## What is expected
Copy each line of the records that contains the word "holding".

Start of Block

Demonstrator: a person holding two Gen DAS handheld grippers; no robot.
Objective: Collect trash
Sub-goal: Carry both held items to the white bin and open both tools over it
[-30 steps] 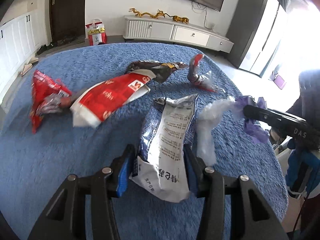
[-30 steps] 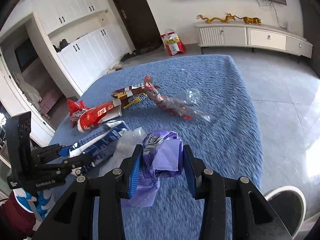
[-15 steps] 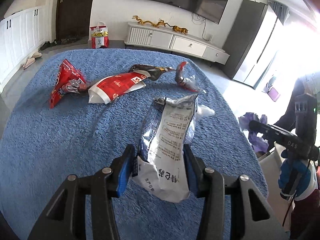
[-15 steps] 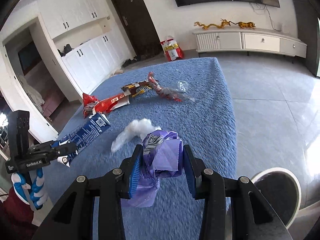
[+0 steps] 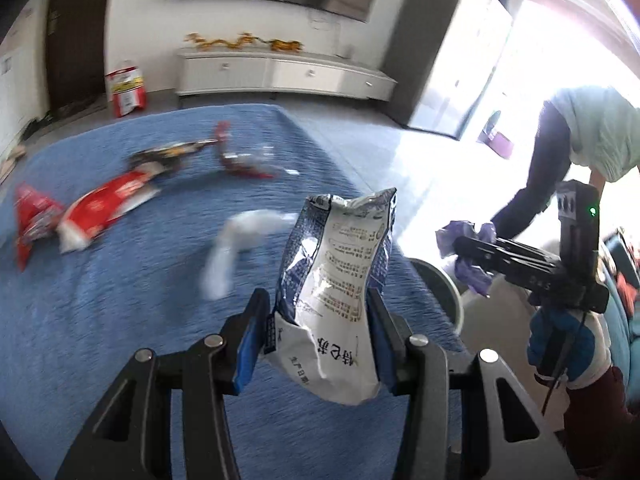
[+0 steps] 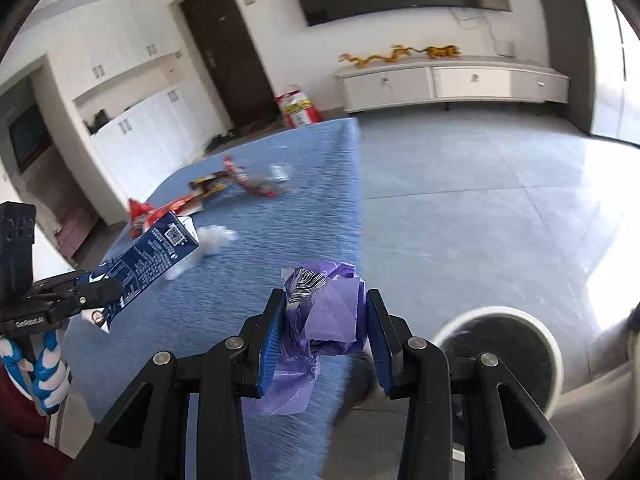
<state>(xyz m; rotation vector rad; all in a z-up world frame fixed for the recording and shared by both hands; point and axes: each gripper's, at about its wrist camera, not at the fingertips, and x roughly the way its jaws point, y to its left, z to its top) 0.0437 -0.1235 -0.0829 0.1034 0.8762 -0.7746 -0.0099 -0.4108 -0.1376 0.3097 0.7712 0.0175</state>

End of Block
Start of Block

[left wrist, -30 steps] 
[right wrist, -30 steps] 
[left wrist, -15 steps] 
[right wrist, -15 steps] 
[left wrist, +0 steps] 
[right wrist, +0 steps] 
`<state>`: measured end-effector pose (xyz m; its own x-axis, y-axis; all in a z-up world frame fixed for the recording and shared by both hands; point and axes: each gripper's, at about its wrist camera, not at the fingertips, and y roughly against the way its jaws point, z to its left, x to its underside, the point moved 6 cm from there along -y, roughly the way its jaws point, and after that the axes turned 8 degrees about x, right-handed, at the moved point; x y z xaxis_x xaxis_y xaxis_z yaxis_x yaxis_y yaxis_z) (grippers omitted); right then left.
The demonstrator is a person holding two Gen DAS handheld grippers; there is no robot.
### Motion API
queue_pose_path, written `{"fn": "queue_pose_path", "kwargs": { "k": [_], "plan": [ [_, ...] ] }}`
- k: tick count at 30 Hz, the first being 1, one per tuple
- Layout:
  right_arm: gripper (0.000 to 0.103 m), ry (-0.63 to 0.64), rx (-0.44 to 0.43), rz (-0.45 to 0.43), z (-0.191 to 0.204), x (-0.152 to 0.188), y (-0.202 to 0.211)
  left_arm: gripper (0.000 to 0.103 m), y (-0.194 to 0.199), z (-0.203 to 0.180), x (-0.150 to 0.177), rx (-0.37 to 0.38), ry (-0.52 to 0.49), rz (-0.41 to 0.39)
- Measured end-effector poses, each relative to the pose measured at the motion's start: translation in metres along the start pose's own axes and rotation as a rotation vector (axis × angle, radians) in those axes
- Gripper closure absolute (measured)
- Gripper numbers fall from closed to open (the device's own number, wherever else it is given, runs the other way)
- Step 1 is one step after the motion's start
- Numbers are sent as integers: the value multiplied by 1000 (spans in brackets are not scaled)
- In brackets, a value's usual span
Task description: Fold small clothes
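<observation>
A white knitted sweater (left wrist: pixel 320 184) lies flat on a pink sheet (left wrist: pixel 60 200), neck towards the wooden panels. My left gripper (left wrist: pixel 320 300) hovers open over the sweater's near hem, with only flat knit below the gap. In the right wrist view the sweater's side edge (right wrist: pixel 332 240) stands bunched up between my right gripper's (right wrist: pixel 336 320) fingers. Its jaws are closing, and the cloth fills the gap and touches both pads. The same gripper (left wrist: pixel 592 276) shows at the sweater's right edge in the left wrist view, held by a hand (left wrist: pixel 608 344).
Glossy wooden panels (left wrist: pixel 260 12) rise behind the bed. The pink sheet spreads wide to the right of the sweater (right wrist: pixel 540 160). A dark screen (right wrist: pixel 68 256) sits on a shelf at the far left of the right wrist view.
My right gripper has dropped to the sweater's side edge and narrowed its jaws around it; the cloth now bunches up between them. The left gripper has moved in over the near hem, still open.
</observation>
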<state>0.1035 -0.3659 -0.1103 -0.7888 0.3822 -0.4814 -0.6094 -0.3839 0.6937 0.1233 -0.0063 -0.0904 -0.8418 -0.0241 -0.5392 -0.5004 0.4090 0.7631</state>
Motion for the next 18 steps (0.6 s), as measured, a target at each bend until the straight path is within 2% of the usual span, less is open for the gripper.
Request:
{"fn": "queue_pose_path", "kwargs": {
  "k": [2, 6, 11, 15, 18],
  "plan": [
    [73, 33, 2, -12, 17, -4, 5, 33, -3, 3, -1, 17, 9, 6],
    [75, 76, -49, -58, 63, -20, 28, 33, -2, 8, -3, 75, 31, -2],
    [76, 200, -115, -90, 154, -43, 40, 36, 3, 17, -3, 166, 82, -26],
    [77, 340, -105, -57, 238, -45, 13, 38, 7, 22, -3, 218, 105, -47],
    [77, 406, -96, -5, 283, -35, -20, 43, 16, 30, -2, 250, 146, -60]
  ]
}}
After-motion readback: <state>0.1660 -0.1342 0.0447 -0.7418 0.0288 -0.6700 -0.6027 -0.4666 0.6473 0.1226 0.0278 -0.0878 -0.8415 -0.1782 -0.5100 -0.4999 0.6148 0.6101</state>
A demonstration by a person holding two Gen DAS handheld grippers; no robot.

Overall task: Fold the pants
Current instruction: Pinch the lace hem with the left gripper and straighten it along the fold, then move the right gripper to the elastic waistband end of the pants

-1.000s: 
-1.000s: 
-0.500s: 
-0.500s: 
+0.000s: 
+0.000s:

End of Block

## Written solution
Demonstrator: a person holding two Gen DAS handheld grippers; no robot.
The demonstrator is a person holding two Gen DAS handheld grippers; there is no robot.
A demonstration by a person holding two Gen DAS handheld grippers; no robot.

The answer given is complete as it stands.